The disclosure is characterized in that the radial bearing comprises at least one foil bearing. The at least one foil bearing supports the turbine shaft in a rotary atomizer. One feature is the large operating range in terms of speeds and a low available starting torque of the atomizer turbine.
Alternatively, it is also possible for the radial bearing to be formed by at least one spiral groove bearing, such bearings also being referred to as spiral slot bearings.
In a preferred embodiment of the disclosure, the foil bearing first comprises a cover foil which is substantially cylindrical or free-formed and surrounds the turbine shaft.
In addition, the foil bearing preferably comprises a spring foil that is substantially cylindrically shaped and at least partially surrounds the cover foil, wherein the spring foil exerts a radially inwardly directed spring force on the cover foil.
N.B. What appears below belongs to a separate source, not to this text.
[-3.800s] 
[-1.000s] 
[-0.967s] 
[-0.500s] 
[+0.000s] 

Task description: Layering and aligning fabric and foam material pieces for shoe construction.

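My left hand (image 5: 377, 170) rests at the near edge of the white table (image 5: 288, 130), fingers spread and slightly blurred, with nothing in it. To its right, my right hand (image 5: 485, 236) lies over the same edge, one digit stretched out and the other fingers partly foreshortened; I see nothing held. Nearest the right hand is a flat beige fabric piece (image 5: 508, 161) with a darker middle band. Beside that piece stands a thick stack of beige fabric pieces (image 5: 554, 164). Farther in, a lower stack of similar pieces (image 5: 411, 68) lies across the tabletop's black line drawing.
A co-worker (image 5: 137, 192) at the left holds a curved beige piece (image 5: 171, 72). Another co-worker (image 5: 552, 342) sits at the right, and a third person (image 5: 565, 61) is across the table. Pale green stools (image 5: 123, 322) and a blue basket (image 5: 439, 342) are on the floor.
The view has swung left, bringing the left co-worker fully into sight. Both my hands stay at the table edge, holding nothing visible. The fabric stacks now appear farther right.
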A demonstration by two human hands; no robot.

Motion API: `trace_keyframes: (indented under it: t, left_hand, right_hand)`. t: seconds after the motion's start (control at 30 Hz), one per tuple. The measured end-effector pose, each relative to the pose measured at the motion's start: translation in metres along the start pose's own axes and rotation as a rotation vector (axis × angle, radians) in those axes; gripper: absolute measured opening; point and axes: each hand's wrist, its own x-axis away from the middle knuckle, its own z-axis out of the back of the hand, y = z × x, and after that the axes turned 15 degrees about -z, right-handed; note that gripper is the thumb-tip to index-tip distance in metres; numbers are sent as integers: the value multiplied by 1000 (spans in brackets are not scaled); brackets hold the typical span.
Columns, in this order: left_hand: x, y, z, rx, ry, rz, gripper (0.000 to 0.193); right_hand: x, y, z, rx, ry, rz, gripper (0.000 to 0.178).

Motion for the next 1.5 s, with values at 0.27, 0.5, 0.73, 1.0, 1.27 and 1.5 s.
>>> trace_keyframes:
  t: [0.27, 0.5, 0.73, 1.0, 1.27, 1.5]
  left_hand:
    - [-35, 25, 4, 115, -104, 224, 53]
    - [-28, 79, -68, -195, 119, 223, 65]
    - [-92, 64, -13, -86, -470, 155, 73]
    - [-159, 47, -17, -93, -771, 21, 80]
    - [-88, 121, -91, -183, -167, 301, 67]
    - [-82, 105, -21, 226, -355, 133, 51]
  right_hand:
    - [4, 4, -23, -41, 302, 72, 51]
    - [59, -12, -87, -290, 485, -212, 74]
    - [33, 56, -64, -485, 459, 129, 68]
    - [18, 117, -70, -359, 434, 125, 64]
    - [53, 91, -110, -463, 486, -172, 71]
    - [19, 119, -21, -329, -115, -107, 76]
For example, the spring foil may have a surface stiffness of substantially 109 N/m3, with variations of ±50%, ±25%, ±10%, or ±5% possible.
Furthermore, the foil bearing preferably has a bearing shell that encases the spring foil on the outside, whereby the spring foil is supported on the outside of the bearing shell and presses radially inwards onto the cover foil. The bearing shell can, for example, be cylindrically shaped or have several circular arcs.
For example, the spring foil can be formed as a wire mesh, as a corrugated foil with protruding bumps, as a metal foil with curved structures, or as an elastomer foil, to name just a few examples.
Furthermore, the spring foil can be manufactured by etching, although other manufacturing methods are also possible.
Furthermore, the cover foil may be coated with a wear-reducing coating on the turbine shaft side (i.e., inside) to reduce friction and wear during operation.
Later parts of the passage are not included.